The holiday season can be particularly difficult time for parents who have lost children.
All around them is a festive season. But to them, it might feel like having "joy and happiness shoved down your throat," says Kathleen Gaberson of Forest Hills.
"You're missing someone important," she says. "It's hard for other people to recognize it and tolerate that."
To reach out to those who are struggling, Hope Lutheran Church in Forest Hills will observe Worldwide Candlelighting Sunday, in partnership with The Compassionate Friends, in remembrance of all children who have died, regardless of age. This observance will be held this year on Sunday, Dec. 9, in the social hall of Hope Lutheran, 353 Ridge Ave. (corner of Braddock Road).
The gathering starts at 6:45 p.m., with candle lighting at 7, and followed by refreshments at 8 p.m. Those attending may bring a candle to light (or one will provided), a photo or memento of the child for the Memory Table and a snack food that was the child's favorite to share afterward.

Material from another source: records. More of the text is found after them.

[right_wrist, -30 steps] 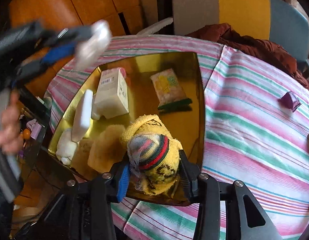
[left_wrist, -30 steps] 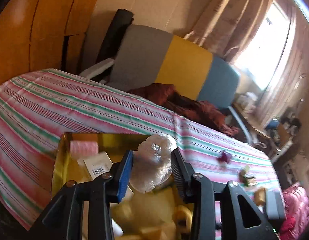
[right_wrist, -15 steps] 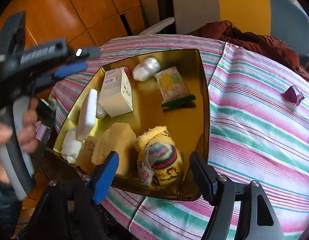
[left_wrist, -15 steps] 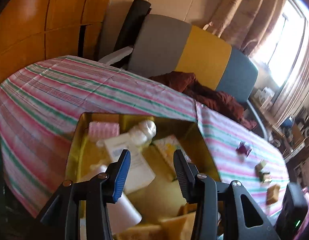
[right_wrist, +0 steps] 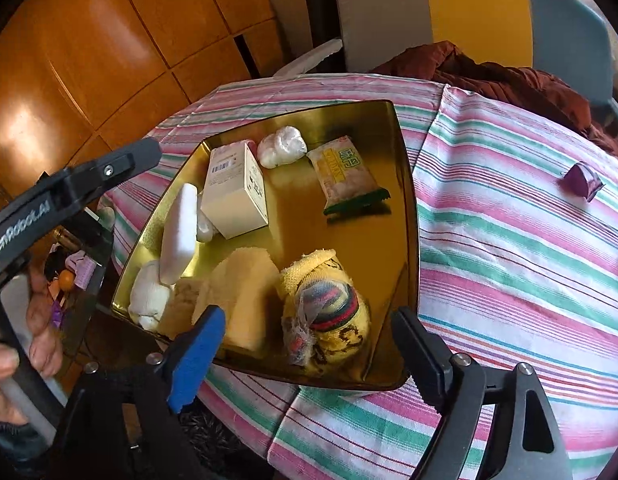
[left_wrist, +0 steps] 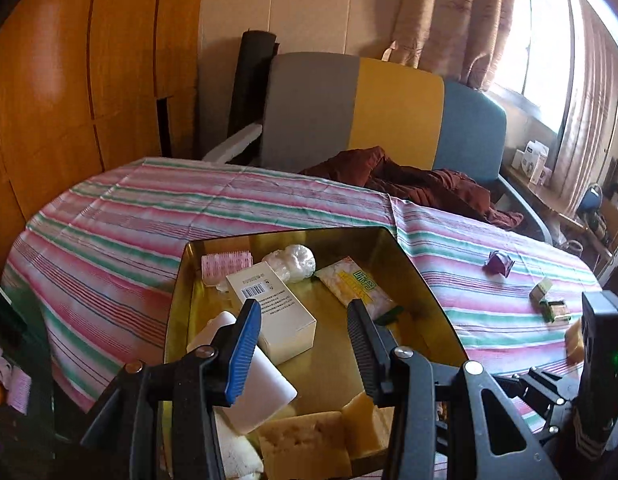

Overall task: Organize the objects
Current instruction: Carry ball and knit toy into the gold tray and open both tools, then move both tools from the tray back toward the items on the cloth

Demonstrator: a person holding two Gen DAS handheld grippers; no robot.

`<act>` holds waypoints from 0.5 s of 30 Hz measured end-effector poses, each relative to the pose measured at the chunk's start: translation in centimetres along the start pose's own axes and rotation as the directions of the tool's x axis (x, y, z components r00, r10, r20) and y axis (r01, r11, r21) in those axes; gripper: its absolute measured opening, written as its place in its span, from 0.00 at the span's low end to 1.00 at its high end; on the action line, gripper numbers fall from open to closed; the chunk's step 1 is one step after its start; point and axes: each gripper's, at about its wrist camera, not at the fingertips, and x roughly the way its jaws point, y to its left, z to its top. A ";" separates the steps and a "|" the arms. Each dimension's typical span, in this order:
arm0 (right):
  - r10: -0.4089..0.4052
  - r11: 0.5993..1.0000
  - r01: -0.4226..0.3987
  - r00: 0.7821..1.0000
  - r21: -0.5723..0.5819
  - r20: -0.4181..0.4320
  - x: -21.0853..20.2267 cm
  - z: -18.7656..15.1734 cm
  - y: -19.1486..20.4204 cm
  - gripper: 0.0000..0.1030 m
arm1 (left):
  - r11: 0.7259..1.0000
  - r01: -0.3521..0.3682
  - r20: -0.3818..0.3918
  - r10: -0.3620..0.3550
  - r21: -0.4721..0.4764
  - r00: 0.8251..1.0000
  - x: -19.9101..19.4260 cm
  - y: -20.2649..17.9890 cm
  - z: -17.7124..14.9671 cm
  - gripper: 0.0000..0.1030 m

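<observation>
A gold tray [left_wrist: 429, 292] [right_wrist: 409, 184] sits on the striped tablecloth. It holds a white wrapped ball [left_wrist: 295, 258] [right_wrist: 281, 146], a white box [left_wrist: 273, 312], a snack packet [right_wrist: 343, 172], yellow sponges [right_wrist: 241, 288] and a pink roller [left_wrist: 225, 266]. My left gripper [left_wrist: 303, 312] hovers open over the tray's near half, holding nothing. A yellow sock bundle [right_wrist: 325, 312] lies in the tray's near corner between the jaws of my right gripper [right_wrist: 307, 320]. Those jaws are opening and stand clear of the bundle.
A purple wrapper [left_wrist: 497, 263] [right_wrist: 583, 180] and a few small items [left_wrist: 549, 304] lie on the cloth right of the tray. A grey, yellow and blue chair [left_wrist: 389, 112] with a maroon cloth [left_wrist: 429, 184] stands behind the table. Wooden cabinets [left_wrist: 69, 100] are at the left.
The left gripper let go of the white wrapped ball, which now rests at the tray's far end, and drew back. The right gripper opened off the yellow sock bundle.
</observation>
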 end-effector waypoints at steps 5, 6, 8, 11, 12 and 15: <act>-0.012 1.000 0.012 1.000 0.006 0.016 -0.4 0.0 -0.1 0.83 | 1.000 -0.006 0.010 0.005 0.019 1.000 -0.6 -0.5 -0.2 0.44; -0.014 1.000 0.014 1.000 0.007 0.020 -0.5 -0.1 -0.1 0.83 | 1.000 -0.008 0.012 0.008 0.026 1.000 -0.7 -0.6 -0.2 0.44; -0.016 1.000 0.016 1.000 0.008 0.026 -0.7 -0.1 0.0 0.83 | 1.000 -0.005 0.012 0.005 0.031 1.000 -0.9 -0.8 -0.3 0.44; -0.020 1.000 0.020 0.999 0.008 0.034 -0.9 0.0 0.0 0.83 | 0.999 -0.002 0.006 0.002 0.036 1.000 -1.0 -1.0 -0.5 0.44; -0.020 1.000 0.020 0.999 0.010 0.036 -1.0 0.0 0.0 0.83 | 0.999 -0.001 0.004 0.001 0.038 1.000 -1.0 -1.1 -0.5 0.44; -0.022 1.000 0.021 0.999 0.016 0.041 -1.1 -0.1 -0.2 0.83 | 0.999 0.003 0.001 -0.003 0.044 1.000 -1.1 -1.3 -0.7 0.44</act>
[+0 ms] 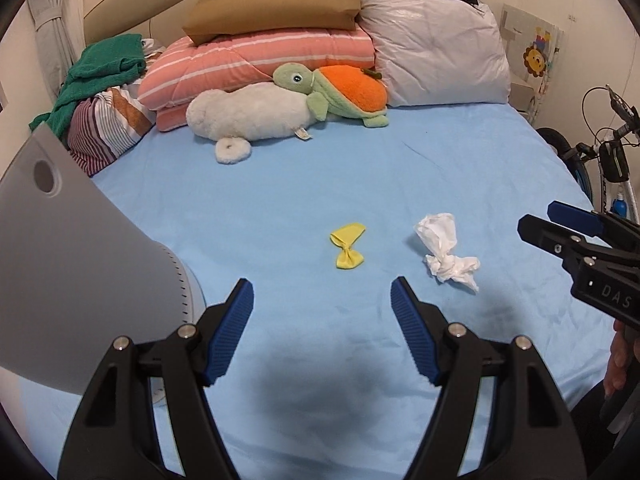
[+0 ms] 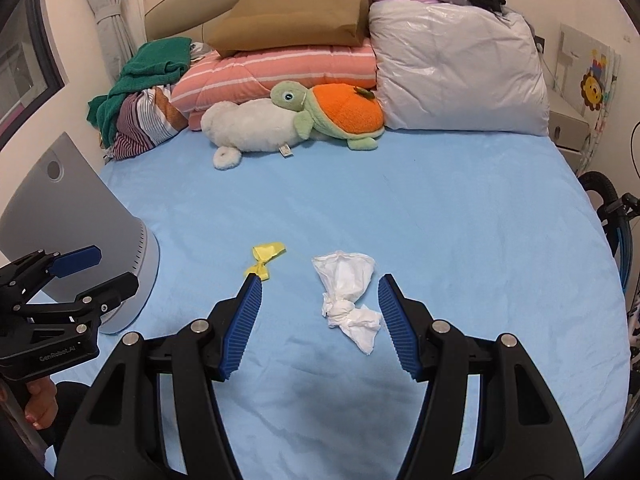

"It is a worldwide observance in which candles are lit in each time zone from 7 p.m. to 8 p.m., so that the light goes around the world in a 24-hour period," says Gaberson, who brought the event to Hope Lutheran five years ago.
"The holidays are difficult for families who have lost children of any age, to whatever cause, and regardless of how long ago," she says. "This is an opportunity for parents, grandparents, siblings, and others who were affected by the child's death to gather for sharing memories and supporting each other."
Gaberson knows first hand the pain that comes with losing a child—and how the holidays can make that pain more difficult. She lost her son, Matthew Quay Ammon, in what she calls a "bizarre, random, tragic" incident in Bellevue, WA, near Seattle.
Matthew, whom she describes as "smart, handsome, funny and with a gazillion friends," had come home from his work as a patent attorney for Microsoft and was sitting in his apartment. Across the street, a 210-foot construction crane collapsed and fell on his building. Two companies were found negligent.
"To just be snatched from life like that," Gaberson says. "It could have been prevented. Warning signs were ignored."
Matthew was only 31 when he died in November 2006. A month after his death, Gaberson read about Worldwide Candlelighting Sunday and she, her husband and a few close friends observed it themselves. She took the idea of providing the event as a ministry to her church, Hope Lutheran, as a way to reach out to more people.
"Every single person who comes to this event has a sad story," Gaberson says. "I know that a number of local families have lost children in the past year, and I would like them to know about this observance."
She says the event helps make those who have lost their children "feel normal."
They are encouraged to bring their child's favorite snack to share—and Gaberson always brings the cake her son requested for his birthday. The Memory Table with photos and mementos serves as a place where people can talk about their children and share their feelings.
"You don't have to pretend to be happy," Gaberson says. "It really helps to talk about what that child meant to us.
"There have been far too many violent deaths in our local communities during
this year. I hope that we can get the word out to the families who are grieving the loss of their children that they are welcome at this event and that we will stand with them, offer comfort and hope to each other, and never forget our precious children."